» EXERCISE
Until the last line is reached, keep transcribing the material exactly.
BEGIN MATERIAL SUPPLIED
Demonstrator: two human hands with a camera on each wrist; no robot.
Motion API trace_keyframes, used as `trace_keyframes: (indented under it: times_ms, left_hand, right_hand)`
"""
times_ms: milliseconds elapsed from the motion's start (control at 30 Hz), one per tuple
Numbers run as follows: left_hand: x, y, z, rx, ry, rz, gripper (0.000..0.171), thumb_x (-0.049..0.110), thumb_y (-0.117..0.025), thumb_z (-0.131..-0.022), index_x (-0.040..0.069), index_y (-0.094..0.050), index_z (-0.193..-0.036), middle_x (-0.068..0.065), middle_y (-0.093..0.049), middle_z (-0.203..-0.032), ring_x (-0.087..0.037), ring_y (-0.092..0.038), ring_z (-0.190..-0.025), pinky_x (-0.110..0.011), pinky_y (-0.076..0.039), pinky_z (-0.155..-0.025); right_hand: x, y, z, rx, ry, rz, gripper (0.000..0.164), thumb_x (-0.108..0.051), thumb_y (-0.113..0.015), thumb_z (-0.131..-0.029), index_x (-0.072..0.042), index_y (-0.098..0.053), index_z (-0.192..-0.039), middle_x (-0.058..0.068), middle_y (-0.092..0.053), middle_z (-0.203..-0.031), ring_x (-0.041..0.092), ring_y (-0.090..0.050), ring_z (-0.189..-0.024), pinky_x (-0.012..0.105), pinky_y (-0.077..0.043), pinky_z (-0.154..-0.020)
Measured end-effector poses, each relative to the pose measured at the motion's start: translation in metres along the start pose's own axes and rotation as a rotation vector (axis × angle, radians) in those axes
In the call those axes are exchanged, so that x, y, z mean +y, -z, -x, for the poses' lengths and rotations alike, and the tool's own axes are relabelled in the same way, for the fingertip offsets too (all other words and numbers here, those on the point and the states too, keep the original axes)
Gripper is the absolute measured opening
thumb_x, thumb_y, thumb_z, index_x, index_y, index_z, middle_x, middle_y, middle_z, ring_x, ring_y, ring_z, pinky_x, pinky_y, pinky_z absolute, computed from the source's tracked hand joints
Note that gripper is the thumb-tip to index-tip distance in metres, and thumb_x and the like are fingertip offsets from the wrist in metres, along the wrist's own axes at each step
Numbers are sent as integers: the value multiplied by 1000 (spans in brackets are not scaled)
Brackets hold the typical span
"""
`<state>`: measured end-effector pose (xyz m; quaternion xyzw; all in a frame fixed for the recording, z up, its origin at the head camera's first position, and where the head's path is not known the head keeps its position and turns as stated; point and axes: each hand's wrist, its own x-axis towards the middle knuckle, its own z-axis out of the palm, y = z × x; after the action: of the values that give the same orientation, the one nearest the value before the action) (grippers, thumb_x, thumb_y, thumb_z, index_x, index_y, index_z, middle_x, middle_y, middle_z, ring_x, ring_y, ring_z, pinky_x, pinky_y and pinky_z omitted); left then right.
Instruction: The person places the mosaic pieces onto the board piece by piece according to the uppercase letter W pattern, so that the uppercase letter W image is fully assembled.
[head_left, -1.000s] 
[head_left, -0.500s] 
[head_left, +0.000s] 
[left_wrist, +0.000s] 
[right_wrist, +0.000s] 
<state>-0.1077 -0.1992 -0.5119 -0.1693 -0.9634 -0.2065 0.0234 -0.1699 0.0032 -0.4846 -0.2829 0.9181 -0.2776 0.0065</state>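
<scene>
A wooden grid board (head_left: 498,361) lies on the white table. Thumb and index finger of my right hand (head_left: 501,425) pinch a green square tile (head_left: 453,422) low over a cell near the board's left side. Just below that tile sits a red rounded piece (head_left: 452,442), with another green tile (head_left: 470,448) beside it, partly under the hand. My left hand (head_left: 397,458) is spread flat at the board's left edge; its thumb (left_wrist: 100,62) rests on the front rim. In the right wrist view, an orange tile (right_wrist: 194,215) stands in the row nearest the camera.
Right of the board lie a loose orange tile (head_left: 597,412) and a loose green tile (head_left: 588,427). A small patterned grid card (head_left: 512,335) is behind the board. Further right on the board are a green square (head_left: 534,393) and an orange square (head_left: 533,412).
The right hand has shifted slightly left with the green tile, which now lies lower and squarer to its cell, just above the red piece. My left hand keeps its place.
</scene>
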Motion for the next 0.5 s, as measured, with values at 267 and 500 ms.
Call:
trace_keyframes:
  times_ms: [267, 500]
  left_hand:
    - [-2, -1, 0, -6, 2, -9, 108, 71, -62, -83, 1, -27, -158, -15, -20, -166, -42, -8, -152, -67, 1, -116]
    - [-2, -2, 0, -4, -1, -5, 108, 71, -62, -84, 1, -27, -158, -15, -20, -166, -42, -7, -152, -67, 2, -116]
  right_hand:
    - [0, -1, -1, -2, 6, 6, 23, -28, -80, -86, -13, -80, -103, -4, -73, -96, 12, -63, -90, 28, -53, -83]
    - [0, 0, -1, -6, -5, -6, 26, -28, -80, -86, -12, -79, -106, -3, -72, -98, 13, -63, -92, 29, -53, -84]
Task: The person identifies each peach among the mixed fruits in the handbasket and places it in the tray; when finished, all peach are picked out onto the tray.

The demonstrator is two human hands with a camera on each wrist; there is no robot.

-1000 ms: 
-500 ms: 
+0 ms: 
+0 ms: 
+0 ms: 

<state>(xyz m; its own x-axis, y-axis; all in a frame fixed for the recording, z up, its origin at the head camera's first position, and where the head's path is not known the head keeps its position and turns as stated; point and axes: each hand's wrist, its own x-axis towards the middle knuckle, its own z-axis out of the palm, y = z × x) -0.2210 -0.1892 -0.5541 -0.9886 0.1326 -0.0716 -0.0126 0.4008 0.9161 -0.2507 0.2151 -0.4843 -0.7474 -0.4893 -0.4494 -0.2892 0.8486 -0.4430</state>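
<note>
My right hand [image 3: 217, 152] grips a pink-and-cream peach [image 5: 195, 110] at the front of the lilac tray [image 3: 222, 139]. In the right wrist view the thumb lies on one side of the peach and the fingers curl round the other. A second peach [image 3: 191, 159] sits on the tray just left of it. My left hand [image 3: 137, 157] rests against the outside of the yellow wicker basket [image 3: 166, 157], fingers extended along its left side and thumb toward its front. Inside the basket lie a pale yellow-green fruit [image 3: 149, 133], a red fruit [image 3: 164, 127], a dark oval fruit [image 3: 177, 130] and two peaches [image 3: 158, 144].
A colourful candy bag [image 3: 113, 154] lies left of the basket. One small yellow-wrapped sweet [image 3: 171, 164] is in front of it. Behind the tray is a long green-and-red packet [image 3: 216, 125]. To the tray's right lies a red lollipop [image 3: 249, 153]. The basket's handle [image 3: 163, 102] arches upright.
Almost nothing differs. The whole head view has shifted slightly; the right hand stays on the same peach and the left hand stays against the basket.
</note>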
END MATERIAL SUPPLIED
» RESULT FOR THIS EXERCISE
Demonstrator: two human hands with a camera on each wrist; no robot.
Motion API trace_keyframes, used as `trace_keyframes: (indented under it: times_ms, left_hand, right_hand)`
"""
times_ms: milliseconds elapsed from the motion's start (control at 30 Hz), one per tuple
Numbers run as follows: left_hand: x, y, z, rx, ry, rz, gripper (0.000..0.171), thumb_x (-0.049..0.110), thumb_y (-0.117..0.025), thumb_z (-0.131..-0.022), index_x (-0.040..0.069), index_y (-0.094..0.050), index_z (-0.193..-0.036), middle_x (-0.068..0.065), middle_y (-0.093..0.049), middle_z (-0.203..-0.032), ring_x (-0.087..0.037), ring_y (-0.092..0.038), ring_z (-0.190..-0.025), pinky_x (-0.110..0.011), pinky_y (-0.076..0.039), pinky_z (-0.155..-0.025); right_hand: x, y, z, rx, ry, rz, gripper (0.000..0.164), thumb_x (-0.108..0.051), thumb_y (-0.113..0.015), thumb_z (-0.131..-0.029), index_x (-0.072..0.042), index_y (-0.098..0.053), index_z (-0.192..-0.039), middle_x (-0.058..0.068), middle_y (-0.092..0.053), middle_z (-0.203..-0.031), ring_x (-0.041..0.092), ring_y (-0.090..0.050), ring_z (-0.189..-0.024), pinky_x (-0.012..0.105), pinky_y (-0.077..0.043), pinky_z (-0.154..-0.020)
Measured end-effector poses, each relative to the pose measured at the motion's start: translation in metres along the start pose's own axes and rotation as a rotation vector (axis × angle, radians) in those axes
In the call those axes are exchanged, so that x, y, z mean +y, -z, -x, for the poses' lengths and rotations alike, and the tool's own axes are relabelled in the same way, for the fingertip offsets too (all other words and numbers here, those on the point and the states too, keep the original axes)
Gripper is the absolute measured opening
thumb_x, thumb_y, thumb_z, index_x, index_y, index_z, middle_x, middle_y, middle_z, ring_x, ring_y, ring_z, pinky_x, pinky_y, pinky_z absolute, computed from the source's tracked hand joints
Note that gripper is the thumb-tip to index-tip distance in metres, and thumb_x and the like are fingertip offsets from the wrist in metres, along the wrist's own axes at each step
Numbers are sent as integers: the value multiplied by 1000 (spans in brackets are not scaled)
Brackets hold the typical span
"""
`<state>`: measured end-effector pose (xyz m; quaternion xyzw; all in a frame fixed for the recording, z up, its origin at the head camera's first position, and where the head's path is not known the head keeps its position and turns as stated; point and axes: each hand's wrist, its own x-axis towards the middle knuckle, its own z-axis out of the palm, y = z × x; after the action: of the values that give the same orientation, the one nearest the value before the action) (grippers, thumb_x, thumb_y, thumb_z, index_x, index_y, index_z, middle_x, middle_y, middle_z, ring_x, ring_y, ring_z, pinky_x, pinky_y and pinky_z omitted); left then right.
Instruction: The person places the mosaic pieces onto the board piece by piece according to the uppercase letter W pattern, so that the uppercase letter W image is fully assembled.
[head_left, -1.000s] 
[head_left, -0.500s] 
[head_left, +0.000s] 
[left_wrist, +0.000s] 
[right_wrist, +0.000s] 
<state>-0.1077 -0.1992 -0.5119 -0.1693 -0.9634 -0.2065 0.0234 -0.1699 0.0032 -0.4846 -0.2829 0.9181 -0.2776 0.0065</state>
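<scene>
A wooden grid board (head_left: 498,361) lies on the white table. Thumb and index finger of my right hand (head_left: 501,425) pinch a green square tile (head_left: 453,422) low over a cell near the board's left side. Just below that tile sits a red rounded piece (head_left: 452,442), with another green tile (head_left: 470,448) beside it, partly under the hand. My left hand (head_left: 397,458) is spread flat at the board's left edge; its thumb (left_wrist: 100,62) rests on the front rim. In the right wrist view, an orange tile (right_wrist: 194,215) stands in the row nearest the camera.
Right of the board lie a loose orange tile (head_left: 597,412) and a loose green tile (head_left: 588,427). A small patterned grid card (head_left: 512,335) is behind the board. Further right on the board are a green square (head_left: 534,393) and an orange square (head_left: 533,412).
The right hand has shifted slightly left with the green tile, which now lies lower and squarer to its cell, just above the red piece. My left hand keeps its place.
</scene>
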Motion for the next 0.5 s, as measured, with values at 267 and 500 ms.
Call:
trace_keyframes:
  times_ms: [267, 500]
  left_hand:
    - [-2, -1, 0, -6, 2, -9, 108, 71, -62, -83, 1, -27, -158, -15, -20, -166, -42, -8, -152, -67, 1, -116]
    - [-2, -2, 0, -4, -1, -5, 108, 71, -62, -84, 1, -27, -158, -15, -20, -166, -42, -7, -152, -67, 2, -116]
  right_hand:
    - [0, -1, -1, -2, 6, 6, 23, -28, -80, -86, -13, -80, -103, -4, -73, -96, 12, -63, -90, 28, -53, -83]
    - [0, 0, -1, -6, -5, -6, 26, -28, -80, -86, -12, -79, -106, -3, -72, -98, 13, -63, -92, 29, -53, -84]
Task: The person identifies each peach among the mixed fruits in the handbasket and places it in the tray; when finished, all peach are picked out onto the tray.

The demonstrator is two human hands with a camera on each wrist; there is no robot.

-1000 ms: 
-500 ms: 
+0 ms: 
+0 ms: 
+0 ms: 

<state>(xyz m; its own x-axis, y-axis; all in a frame fixed for the recording, z up, its origin at the head camera's first position, and where the head's path is not known the head keeps its position and turns as stated; point and axes: each hand's wrist, its own x-axis towards the middle knuckle, its own z-axis out of the palm, y = z × x) -0.2210 -0.1892 -0.5541 -0.9886 0.1326 -0.0716 -0.0126 0.4008 0.9161 -0.2507 0.2151 -0.4843 -0.7474 -0.4893 -0.4494 -0.2892 0.8486 -0.4430</state>
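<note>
My right hand [image 3: 217, 152] grips a pink-and-cream peach [image 5: 195, 110] at the front of the lilac tray [image 3: 222, 139]. In the right wrist view the thumb lies on one side of the peach and the fingers curl round the other. A second peach [image 3: 191, 159] sits on the tray just left of it. My left hand [image 3: 137, 157] rests against the outside of the yellow wicker basket [image 3: 166, 157], fingers extended along its left side and thumb toward its front. Inside the basket lie a pale yellow-green fruit [image 3: 149, 133], a red fruit [image 3: 164, 127], a dark oval fruit [image 3: 177, 130] and two peaches [image 3: 158, 144].
A colourful candy bag [image 3: 113, 154] lies left of the basket. One small yellow-wrapped sweet [image 3: 171, 164] is in front of it. Behind the tray is a long green-and-red packet [image 3: 216, 125]. To the tray's right lies a red lollipop [image 3: 249, 153]. The basket's handle [image 3: 163, 102] arches upright.
Almost nothing differs. The whole head view has shifted slightly; the right hand stays on the same peach and the left hand stays against the basket.
</note>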

Nothing else belongs in this answer.